Korban Pembantaian di Zaman Kuno Ditemukan

| dilihat 2615

AKARPADINEWS.COM | SEJARAH peradaban manusia tidak terlepas dari peristiwa peperangan. Begitu banyak fakta sejarah yang menguraikan tumpahnya darah dan air mata akibat peperangan sesama manusia.

Sebuah penelitian yang dilakukan di Kenya menemukan bukti baru perihal hubungan manusia dan peperangan. Para peneliti menemukan, 27 tengkorak manusia yang diperkirakan sudah berumur 10 ribu tahun. Di tengkorak itu, terdapat berbagai bekas luka, akibat benturan benda tumpul hingga luka tembus yang diperkirakan akibat peluru atau panah. Dari jenis tulangnya, para peneliti memperkirakan terdiri dari tengkorak laki-laki, perempuan hingga anak-anak.

Robert Foley, arkeolog dan antropolog dari Universitas Cambridge, Inggris, memperkirakan, skala kematian yang menimpa 27 tengkorak tersebut bukan disebabkan pembunuhan secara personal atau bunuh diri dalam satu keluarga. “Ini (yang terjadi pada tengkorang-tengkorak tersebut) disebabkan oleh konflik antarkelompok,” ujarnya.

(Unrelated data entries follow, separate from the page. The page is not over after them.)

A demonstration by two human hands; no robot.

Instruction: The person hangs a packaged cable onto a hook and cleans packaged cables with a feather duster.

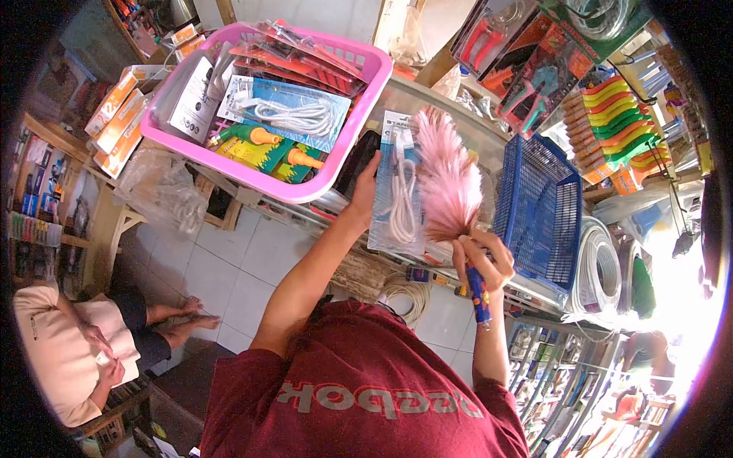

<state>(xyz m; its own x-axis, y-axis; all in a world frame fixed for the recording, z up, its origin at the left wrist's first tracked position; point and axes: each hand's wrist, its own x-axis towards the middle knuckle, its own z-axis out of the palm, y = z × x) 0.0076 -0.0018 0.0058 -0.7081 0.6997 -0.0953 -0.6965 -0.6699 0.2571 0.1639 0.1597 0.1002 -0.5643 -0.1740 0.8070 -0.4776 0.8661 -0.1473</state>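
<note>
My left hand [367,188] grips the left edge of a blister-packed white cable [402,191], its fingers partly hidden behind the pack. In my right hand [489,258] is a feather duster [450,175] with fluffy pink feathers. My fingers close round its blue patterned handle near the base of the feathers. The feathers point away from me and lie over the right edge of the cable pack. Both things are above a glass-topped counter [489,130]. A dark object [359,160] lies just beyond my left hand.
A pink basket [267,185] of packaged goods stands at the left. A blue basket [538,206] is at the right, near coiled white cable [599,263]. Packaged tools [542,84] hang at upper right. Another person [80,347] sits at lower left.
</note>
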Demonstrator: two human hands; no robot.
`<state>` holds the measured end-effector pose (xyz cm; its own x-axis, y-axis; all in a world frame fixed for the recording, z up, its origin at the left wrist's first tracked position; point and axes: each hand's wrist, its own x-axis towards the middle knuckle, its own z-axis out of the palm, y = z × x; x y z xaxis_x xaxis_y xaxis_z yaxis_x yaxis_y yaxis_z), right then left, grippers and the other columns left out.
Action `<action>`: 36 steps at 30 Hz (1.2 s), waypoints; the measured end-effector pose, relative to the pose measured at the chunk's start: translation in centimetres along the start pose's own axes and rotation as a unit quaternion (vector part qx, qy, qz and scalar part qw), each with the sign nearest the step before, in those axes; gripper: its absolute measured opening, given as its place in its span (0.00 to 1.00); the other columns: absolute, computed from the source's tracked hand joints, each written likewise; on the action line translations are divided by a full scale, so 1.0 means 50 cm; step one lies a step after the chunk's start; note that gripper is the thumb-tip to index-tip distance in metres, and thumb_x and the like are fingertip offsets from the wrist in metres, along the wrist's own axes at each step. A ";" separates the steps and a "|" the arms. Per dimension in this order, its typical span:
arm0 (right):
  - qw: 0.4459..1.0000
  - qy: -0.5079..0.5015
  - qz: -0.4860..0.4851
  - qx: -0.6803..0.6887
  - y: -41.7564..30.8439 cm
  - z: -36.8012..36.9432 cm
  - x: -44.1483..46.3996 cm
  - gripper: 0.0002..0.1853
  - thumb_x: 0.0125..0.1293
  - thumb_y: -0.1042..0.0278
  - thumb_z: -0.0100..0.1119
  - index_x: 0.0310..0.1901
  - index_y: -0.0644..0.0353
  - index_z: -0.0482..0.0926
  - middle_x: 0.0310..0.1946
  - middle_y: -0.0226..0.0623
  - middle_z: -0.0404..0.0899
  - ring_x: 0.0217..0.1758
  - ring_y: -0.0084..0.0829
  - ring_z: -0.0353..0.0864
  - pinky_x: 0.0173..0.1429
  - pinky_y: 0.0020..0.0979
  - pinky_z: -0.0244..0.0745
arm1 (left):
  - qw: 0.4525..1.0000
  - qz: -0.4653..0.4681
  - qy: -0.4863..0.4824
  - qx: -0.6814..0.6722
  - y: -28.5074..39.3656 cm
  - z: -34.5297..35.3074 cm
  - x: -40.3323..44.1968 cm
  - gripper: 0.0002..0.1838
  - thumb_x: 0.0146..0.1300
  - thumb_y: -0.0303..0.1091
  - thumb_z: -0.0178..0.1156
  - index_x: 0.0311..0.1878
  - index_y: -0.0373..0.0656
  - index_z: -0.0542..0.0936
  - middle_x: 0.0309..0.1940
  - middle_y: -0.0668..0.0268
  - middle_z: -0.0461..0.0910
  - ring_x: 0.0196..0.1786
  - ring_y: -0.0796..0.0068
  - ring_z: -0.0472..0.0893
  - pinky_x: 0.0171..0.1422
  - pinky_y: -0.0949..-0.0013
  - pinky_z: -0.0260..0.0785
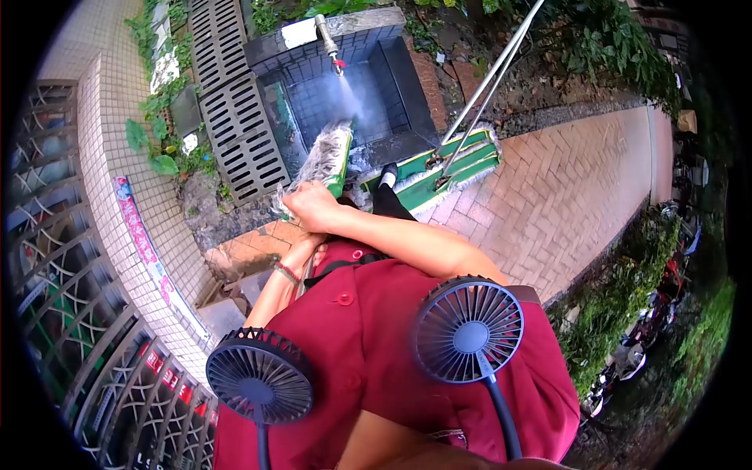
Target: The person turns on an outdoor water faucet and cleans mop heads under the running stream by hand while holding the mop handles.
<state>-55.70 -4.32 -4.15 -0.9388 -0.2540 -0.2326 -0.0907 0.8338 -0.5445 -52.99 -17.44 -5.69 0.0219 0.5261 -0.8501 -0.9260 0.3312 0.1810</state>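
A flat mop (327,157) with a shaggy grey-white fringe and a green backing is held up at the near edge of a tiled basin (395,86). My right hand (315,207) is closed around it just below the fringe. Lower and closer to my body, my left hand (304,252), with a bracelet at the wrist, is closed round what looks like its handle; its fingers are partly hidden. Water sprays from a tap (329,45) with a red lever into the basin, towards the mop's far end.
Two more green-backed flat mops (446,182) lie on the brick paving (564,188) at right, their metal poles (493,74) slanting up. My foot (388,174) is beside them. Drain grates (243,129) run left of the basin. Two neck fans (470,335) hang before my chest.
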 end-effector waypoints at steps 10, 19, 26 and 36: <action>1.000 0.001 -0.020 -0.008 -0.007 -0.021 0.013 0.09 0.44 0.71 0.58 0.31 0.55 0.78 0.29 0.37 0.80 0.40 0.37 0.76 0.44 0.36 0.64 | 0.999 0.011 0.049 0.015 0.032 0.035 -0.031 0.08 0.63 0.32 0.48 0.27 0.44 0.69 0.14 0.74 0.64 0.14 0.85 0.63 0.14 0.80 0.54; 0.995 -0.015 -0.084 0.055 0.060 -0.222 0.042 0.10 0.39 0.76 0.54 0.27 0.57 0.79 0.21 0.44 0.78 0.31 0.46 0.79 0.37 0.43 0.72 | 0.999 -0.039 0.032 -0.018 0.064 0.092 -0.103 0.07 0.62 0.30 0.49 0.41 0.37 0.71 0.17 0.74 0.67 0.15 0.85 0.65 0.17 0.81 0.55; 0.972 0.221 -0.082 -0.006 0.125 -0.273 -0.003 0.12 0.44 0.73 0.58 0.33 0.50 0.80 0.43 0.34 0.72 0.53 0.40 0.66 0.59 0.47 0.51 | 0.993 -0.071 0.034 0.089 0.039 -0.052 -0.045 0.09 0.58 0.29 0.56 0.42 0.38 0.72 0.28 0.64 0.77 0.30 0.75 0.78 0.34 0.72 0.73; 0.934 0.254 0.016 0.249 0.309 -0.333 -0.050 0.08 0.37 0.76 0.58 0.25 0.59 0.78 0.29 0.32 0.75 0.41 0.31 0.69 0.48 0.30 0.63 | 0.730 0.050 0.313 0.605 0.018 -0.013 0.017 0.14 0.49 0.38 0.58 0.35 0.37 0.75 0.32 0.47 0.78 0.39 0.46 0.77 0.44 0.52 0.70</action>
<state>-60.27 17.34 1.44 -0.9864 0.1383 0.0885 -0.0127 0.4730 -0.8810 -54.03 -17.20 -6.60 -0.5508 0.2585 -0.7936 0.1090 0.9650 0.2387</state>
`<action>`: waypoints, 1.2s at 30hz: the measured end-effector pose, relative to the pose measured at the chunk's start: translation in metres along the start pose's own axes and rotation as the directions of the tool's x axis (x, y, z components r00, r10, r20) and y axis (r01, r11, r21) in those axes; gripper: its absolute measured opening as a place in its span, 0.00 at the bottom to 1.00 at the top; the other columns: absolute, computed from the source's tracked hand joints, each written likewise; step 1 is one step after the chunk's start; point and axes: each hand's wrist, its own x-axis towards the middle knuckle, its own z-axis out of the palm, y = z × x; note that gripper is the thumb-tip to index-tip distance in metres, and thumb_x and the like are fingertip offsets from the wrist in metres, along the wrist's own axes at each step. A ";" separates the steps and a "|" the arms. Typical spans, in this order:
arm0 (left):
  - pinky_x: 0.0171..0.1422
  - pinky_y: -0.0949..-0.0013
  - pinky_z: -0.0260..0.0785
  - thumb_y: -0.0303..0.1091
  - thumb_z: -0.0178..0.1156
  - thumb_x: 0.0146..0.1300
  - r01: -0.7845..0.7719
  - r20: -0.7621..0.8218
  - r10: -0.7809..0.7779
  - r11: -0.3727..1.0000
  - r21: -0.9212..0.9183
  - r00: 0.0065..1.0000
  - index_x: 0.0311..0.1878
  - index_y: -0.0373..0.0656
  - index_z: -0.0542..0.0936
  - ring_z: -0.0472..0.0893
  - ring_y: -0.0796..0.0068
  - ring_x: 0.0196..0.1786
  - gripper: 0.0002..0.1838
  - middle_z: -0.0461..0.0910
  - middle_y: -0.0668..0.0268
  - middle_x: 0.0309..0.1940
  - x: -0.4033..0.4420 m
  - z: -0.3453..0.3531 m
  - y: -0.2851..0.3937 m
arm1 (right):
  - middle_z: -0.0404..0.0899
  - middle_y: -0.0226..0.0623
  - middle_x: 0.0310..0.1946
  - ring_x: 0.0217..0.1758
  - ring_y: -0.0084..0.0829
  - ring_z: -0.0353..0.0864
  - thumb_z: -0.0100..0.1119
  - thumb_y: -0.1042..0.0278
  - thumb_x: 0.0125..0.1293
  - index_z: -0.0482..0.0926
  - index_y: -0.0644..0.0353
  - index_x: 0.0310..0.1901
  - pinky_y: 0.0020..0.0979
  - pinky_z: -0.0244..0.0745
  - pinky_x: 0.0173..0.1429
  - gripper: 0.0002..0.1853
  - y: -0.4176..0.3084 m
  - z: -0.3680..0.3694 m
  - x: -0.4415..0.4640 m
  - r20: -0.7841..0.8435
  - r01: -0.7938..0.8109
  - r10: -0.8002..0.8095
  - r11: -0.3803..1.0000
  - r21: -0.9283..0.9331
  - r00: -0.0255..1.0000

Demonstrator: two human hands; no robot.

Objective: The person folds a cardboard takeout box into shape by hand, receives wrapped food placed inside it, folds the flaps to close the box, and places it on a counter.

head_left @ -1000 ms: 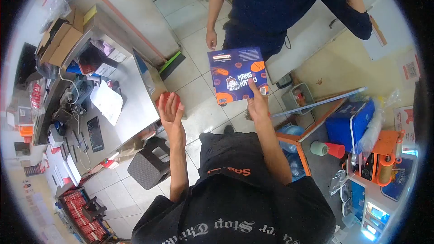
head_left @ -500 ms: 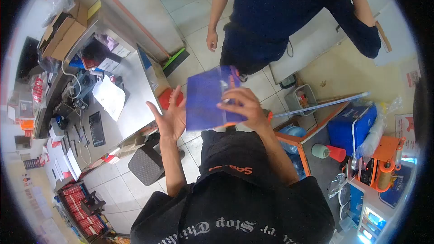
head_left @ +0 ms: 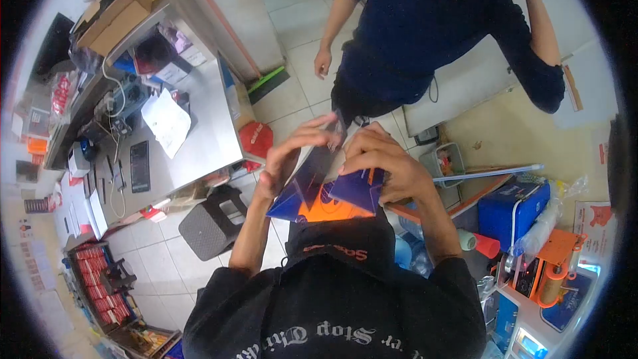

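Observation:
A purple-and-orange folded card sleeve (head_left: 339,206) is held in front of my chest, its panels spread apart with a gap between them. My right hand (head_left: 389,163) is closed around its right side, fingers bent over the upper edge. On the left side, my left hand (head_left: 296,153) has its curved fingers at the top edge of a raised panel. Orange print shows on the side nearest me. The inside of the sleeve is mostly hidden by the panels and fingers.
Facing me stands a person in a dark blue top (head_left: 425,40). A desk (head_left: 206,126) with papers and a phone (head_left: 139,166) is on the left, a dark stool (head_left: 206,229) beside it. At right are a blue cooler box (head_left: 512,209) and a red cup (head_left: 487,246).
The sleeve has turned from a flat purple face to an opened, tilted shape showing orange. My left hand has moved from open beside it onto its panel.

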 end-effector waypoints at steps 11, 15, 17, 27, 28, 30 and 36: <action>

Temuan itu menunjukkan, konflik antarkelompok tidak hanya disebabkan oleh kompleksitas struktur sosial ataupun kasus politik semata. Karena, tengkorak-tengkorak yang ditemukan itu diperkirakan hidup dalam peradaban kuno sebagai pengumpul dan pemburuan makanan.

Meski demikian, Foley mengatakan, temuan itu masih perlu diteliti lebih lanjut guna memastikan jasad yang ditemukan bukan disebabkan serangan binatang. Untuk itu, penelitian akan membandingkan fase peradaban pengumpulan dan perburuan makanan yang lebih modern. Selain itu, dibandingkan dengan kemungkinan konflik terjadi atas ancaman kehilangan habitat dan upaya penjajahan kelompok lainnya.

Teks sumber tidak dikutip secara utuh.